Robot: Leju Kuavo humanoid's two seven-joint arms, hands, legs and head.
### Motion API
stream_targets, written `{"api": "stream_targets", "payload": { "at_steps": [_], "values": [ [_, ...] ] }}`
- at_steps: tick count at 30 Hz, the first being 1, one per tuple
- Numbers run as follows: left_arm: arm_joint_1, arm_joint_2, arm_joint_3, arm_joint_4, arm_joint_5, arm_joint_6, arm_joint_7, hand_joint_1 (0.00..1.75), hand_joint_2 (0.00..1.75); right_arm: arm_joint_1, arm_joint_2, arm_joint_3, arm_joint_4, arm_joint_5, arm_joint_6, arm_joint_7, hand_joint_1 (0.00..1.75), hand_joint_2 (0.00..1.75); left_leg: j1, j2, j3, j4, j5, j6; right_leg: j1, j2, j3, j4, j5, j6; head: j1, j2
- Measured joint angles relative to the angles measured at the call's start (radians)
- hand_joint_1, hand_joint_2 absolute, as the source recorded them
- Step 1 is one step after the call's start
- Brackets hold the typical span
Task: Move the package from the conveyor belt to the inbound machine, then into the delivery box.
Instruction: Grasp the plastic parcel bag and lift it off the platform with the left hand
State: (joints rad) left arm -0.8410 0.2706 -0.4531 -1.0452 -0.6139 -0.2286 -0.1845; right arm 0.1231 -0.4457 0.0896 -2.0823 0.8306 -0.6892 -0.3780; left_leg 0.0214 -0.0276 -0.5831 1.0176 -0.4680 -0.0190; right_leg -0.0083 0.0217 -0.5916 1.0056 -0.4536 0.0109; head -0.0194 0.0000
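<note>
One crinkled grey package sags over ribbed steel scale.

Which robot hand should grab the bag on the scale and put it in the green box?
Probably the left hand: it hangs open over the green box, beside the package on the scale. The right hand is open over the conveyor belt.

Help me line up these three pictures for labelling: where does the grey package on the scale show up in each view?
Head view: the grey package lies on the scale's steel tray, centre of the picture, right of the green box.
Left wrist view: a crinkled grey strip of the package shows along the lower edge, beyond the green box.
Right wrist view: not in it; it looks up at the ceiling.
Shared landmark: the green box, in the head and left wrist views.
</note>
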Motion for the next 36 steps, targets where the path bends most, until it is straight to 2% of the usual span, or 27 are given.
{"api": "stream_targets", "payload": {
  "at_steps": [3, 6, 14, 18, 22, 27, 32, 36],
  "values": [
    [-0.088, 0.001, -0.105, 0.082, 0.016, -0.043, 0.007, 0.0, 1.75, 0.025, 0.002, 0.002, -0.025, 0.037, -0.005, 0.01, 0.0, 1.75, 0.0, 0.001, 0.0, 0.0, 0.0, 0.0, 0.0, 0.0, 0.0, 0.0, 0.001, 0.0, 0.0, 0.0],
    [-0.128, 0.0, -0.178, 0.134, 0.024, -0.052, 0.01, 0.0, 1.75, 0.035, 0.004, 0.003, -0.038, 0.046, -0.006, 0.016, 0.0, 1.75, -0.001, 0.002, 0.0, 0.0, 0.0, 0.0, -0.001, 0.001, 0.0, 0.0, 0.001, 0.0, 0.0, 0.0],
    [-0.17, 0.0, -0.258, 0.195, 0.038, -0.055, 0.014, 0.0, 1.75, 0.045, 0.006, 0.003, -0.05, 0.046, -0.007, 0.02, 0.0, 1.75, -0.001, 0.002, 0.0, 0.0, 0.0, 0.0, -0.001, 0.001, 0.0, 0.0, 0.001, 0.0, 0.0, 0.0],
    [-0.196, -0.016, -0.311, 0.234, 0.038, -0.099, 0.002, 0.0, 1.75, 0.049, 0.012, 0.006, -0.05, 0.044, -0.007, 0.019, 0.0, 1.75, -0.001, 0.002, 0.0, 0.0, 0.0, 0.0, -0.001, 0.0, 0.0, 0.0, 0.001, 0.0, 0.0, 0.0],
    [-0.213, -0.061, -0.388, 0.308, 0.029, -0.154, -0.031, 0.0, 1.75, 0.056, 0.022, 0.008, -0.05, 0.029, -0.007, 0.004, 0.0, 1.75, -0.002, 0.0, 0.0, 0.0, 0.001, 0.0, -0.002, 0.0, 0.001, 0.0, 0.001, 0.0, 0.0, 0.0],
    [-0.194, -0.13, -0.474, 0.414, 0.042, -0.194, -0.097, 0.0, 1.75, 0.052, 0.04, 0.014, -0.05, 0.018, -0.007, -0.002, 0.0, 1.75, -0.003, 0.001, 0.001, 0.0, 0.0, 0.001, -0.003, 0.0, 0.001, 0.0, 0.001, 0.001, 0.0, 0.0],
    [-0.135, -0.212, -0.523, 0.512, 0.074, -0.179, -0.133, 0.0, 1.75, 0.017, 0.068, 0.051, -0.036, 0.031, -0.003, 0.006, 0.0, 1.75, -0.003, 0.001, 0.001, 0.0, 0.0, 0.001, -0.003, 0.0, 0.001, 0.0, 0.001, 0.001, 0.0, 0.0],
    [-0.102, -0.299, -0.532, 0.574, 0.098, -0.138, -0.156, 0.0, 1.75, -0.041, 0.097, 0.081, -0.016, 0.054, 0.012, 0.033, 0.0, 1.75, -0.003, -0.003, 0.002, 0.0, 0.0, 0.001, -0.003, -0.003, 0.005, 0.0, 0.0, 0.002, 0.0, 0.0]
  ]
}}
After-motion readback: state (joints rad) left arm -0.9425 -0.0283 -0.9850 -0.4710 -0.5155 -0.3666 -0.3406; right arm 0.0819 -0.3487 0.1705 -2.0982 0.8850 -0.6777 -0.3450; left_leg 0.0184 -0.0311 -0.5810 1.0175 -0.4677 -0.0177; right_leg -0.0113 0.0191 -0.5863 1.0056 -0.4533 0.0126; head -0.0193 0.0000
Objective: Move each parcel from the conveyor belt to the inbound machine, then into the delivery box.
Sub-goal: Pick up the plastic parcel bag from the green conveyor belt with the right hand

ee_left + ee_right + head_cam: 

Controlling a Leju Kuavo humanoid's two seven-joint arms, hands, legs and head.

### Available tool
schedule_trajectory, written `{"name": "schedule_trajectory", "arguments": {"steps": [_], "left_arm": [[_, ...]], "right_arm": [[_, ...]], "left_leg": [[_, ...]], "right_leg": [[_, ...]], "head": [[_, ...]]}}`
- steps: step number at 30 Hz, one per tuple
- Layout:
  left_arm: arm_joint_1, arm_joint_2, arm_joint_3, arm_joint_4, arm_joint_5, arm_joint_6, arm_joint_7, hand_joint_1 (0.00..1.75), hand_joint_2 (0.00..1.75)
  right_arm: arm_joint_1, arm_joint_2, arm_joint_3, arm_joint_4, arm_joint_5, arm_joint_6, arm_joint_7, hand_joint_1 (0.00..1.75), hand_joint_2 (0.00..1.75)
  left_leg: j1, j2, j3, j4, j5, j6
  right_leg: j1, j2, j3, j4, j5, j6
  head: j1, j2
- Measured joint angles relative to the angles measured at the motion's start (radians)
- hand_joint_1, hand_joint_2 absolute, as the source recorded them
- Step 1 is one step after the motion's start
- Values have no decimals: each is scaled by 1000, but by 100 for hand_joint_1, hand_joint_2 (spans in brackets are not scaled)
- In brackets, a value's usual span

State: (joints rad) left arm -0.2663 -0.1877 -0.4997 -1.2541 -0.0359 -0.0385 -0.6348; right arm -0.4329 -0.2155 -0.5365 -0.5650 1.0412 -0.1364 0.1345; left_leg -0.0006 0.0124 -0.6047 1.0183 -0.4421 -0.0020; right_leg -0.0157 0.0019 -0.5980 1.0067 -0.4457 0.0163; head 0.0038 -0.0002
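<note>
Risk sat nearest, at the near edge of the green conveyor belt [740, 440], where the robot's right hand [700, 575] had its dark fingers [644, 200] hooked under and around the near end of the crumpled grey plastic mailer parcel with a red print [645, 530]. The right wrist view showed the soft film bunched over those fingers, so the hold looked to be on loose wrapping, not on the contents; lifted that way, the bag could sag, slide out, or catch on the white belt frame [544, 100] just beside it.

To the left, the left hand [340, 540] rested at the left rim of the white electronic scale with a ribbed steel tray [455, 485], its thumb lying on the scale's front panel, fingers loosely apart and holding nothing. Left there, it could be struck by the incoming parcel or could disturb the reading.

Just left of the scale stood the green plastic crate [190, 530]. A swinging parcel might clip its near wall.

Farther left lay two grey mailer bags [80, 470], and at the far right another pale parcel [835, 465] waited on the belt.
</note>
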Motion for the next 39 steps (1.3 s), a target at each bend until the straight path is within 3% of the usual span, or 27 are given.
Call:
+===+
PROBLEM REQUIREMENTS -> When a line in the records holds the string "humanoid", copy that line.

EXERCISE ANSWER ->
Robot: Leju Kuavo humanoid's two seven-joint arms, hands, legs and head.
Controlling a Leju Kuavo humanoid's two seven-joint arms, hands, legs and head.

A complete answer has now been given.